The other two surprised me. I would have expected at least some simple domain-specific compression. Also, I would have expected the answers list to just be pointers into the dictionary, rather than a separate list (which requires the validation code to check both lists every time you submit a word).
I thought to myself how I would implement this, and from there started wondering about how to optimize it. A post about compressing the dictionary to fit on a Game Boy then added fuel to the fire, and eventually I cracked. I spend a fun day trying different things, and here are my findings. All the code backing this study is open source and can be viewed here.
Note: For this analysis I am using this archive of the original Wordle. The dictionary and answers have changed over time. I don’t expect any changes to make much difference to this analysis. For all general-purpose compression I am using zstd since it is a very high quality compressor.
Requirements
My requirements are pretty simple. I’ll assume a browser target, and I’m going to see how best to get the data there. I’m going to assume I can send binary data, and I’ll also approximate decoder size to ensure that I am not just moving data into the decoder. However, in practice, this wasn’t an issue for any of my solutions.
Measuring code size it is very difficult due to WASM overhead and Rust error handling overhead. To normalize for this I will be taking the code size of the smallest implementation (bitmap at 1347 B) and subtract the difference in size of the same when implemented with no possibility of panic (234 B). This means that the code sizes seen in this post will be 1113 B less than the actual compressed size. This should roughly account for the overhead of the Rust panic infrastructure. I think this makes sense because unless you are implementing just this one function in WASM you will have to pay this cost anyway, and this isn’t storing any domain-specific data. I also didn’t feel like implementing each one with unsafe to avoid the chance of panic due to slice bounds checking. This is not very scientific and mostly makes sure that no implementation results in a huge code size.

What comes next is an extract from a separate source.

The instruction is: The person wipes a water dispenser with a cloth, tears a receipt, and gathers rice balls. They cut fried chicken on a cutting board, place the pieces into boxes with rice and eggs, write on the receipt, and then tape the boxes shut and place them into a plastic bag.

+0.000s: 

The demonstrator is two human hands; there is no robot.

I also want to ensure that the encoding is feasible for interactive use. I’ll target 50 ms to leave lots of room in the 100 ms threshold for other work. In practice this isn’t an issue for any of my solutions by a couple orders of magnitude. All times in this article were taken by counting the average time to check all possible valid or invalid words in a random order on an AMD 5950X. This is not particularly scientific because the branch predictor will quickly learn to always say yes or no and the timings were just run once but since I am so far under my time requirement it doesn’t seem important.
Baseline
First, let’s see how the simplest options will work. The game has 12 972 words in the dictionary, 2315 answers, and 10 657 guessable words. In the game these are JSON encoded in two separate lists. Let’s see how big these are. For the “both” I took the best-case scenario of simply concatenating them with not even a newline between them.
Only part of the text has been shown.